Ao falar especificamente da cadeia do cacau, Marinho destacou a importância da participação dos sindicatos e dos próprios trabalhadores. “Precisamos de empresas grandes que deem resultado, mas com profundo respeito ao trabalhador e à trabalhadora”, disse.

O ministro também afirmou que o governo pretende combater situações de exploração de mão de obra infantil, trabalho degradante e condições análogas à escravidão.

SALÁRIO MÍNIMO

Luiz Marinho também comentou a discussão sobre o valor do salário mínimo e a afirmação de que o piso seria alto para quem paga, mas baixo para quem recebe. “Eu diria que é muito baixo para quem recebe”, afirmou.

Segundo o ministro, é necessário elevar gradativamente o poder de compra do salário mínimo. Ele defendeu a política de valorização do piso, que, conforme explicou, considera não apenas a reposição da inflação, mas também o crescimento da economia.

Marinho afirmou que, sem essa política de valorização, o salário mínimo atual seria significativamente menor. “Apesar do salário mínimo baixo, se a gente voltar lá naquele ano que nós fizemos essa pactuação, no começo do governo Lula 1, até agora, que chegou aos R$ 1.621 atual, não fosse essa política, o salário mínimo valeria R$ 790 a R$ 810. Ou seja, valia metade do que vale”, declarou.

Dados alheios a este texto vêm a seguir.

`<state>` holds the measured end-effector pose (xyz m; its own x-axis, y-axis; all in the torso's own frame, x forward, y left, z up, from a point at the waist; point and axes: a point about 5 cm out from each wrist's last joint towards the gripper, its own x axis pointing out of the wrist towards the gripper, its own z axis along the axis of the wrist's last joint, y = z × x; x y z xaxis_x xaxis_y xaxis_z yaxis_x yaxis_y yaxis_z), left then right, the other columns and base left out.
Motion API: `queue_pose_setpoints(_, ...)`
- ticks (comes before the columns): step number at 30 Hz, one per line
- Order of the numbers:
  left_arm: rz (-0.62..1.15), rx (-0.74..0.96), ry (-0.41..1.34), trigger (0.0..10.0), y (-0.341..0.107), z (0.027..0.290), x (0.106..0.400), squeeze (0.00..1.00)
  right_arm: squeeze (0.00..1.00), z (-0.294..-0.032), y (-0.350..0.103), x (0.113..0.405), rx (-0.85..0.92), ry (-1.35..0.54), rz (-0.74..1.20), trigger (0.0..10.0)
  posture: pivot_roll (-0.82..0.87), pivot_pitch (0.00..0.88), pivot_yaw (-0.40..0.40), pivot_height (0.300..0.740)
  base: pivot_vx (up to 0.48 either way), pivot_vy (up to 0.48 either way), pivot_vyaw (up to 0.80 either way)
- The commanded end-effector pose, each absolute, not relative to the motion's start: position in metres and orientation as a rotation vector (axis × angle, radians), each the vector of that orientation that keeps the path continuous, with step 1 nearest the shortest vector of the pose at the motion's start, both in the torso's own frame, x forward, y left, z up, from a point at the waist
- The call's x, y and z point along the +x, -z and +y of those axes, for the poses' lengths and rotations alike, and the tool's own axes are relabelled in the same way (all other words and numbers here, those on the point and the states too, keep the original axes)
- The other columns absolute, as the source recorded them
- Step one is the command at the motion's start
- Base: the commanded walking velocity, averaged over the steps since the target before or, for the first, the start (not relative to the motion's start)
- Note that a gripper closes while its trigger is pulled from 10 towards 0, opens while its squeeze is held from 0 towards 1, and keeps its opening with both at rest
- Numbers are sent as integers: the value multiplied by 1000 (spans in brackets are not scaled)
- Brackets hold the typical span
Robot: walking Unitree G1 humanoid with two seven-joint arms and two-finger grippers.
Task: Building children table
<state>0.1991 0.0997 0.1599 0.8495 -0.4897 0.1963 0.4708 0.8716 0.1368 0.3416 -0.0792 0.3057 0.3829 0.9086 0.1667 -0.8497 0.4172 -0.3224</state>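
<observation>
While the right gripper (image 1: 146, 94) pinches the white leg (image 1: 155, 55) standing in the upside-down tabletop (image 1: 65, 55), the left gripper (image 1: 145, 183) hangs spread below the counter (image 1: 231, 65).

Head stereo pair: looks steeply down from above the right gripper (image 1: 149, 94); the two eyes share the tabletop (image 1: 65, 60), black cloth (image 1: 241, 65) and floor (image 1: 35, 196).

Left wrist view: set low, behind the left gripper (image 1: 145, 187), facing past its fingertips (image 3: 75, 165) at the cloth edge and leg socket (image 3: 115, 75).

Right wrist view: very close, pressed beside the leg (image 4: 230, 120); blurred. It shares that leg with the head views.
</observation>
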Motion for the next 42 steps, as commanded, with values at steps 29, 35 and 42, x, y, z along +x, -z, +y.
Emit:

O ministro disse ainda que defende uma valorização maior do salário mínimo para que os trabalhadores possam sustentar suas famílias com mais condições. “Sou um defensor radical da política de valorização do salário mínimo”, afirmou.

Na avaliação de Marinho, também é necessário ampliar a distribuição de renda no país. Ele defendeu mudanças que, segundo ele, possam aumentar a participação dos trabalhadores nos resultados do crescimento econômico.

MAGNO LAVIGNE

No encerramento da entrevista, Luiz Marinho foi questionado sobre como recebeu a notícia de que seu ex-secretário de Qualificação e Geração de Emprego e Renda, Magno Lavigne, é candidato a deputado estadual pela Bahia.

O ministro afirmou que, na condição de integrante do governo, não pode pedir votos para Lavigne. Como cidadão, porém, declarou que votaria nele. “Eu não posso pedir voto para o Magno, porque eu estou dando entrevista como ministro, mas, como cidadão, diria: se eu tivesse ele, teria meu voto para deputado estadual”, afirmou.

Marinho contou ainda que estimulou Lavigne a disputar a eleição quando o ex-secretário o procurou para conversar sobre a candidatura.

Segundo o ministro, a saída de Lavigne do Ministério do Trabalho representou uma perda para a equipe, mas ele decidiu apoiar a escolha do ex-secretário. “Eu disse: se faz parte do teu sonho, amigo, vai firme, vai firme e conta no que eu puder fazer”, relatou.

Ao final, Marinho reiterou: “Se eu tivesse ele, teria meu voto”.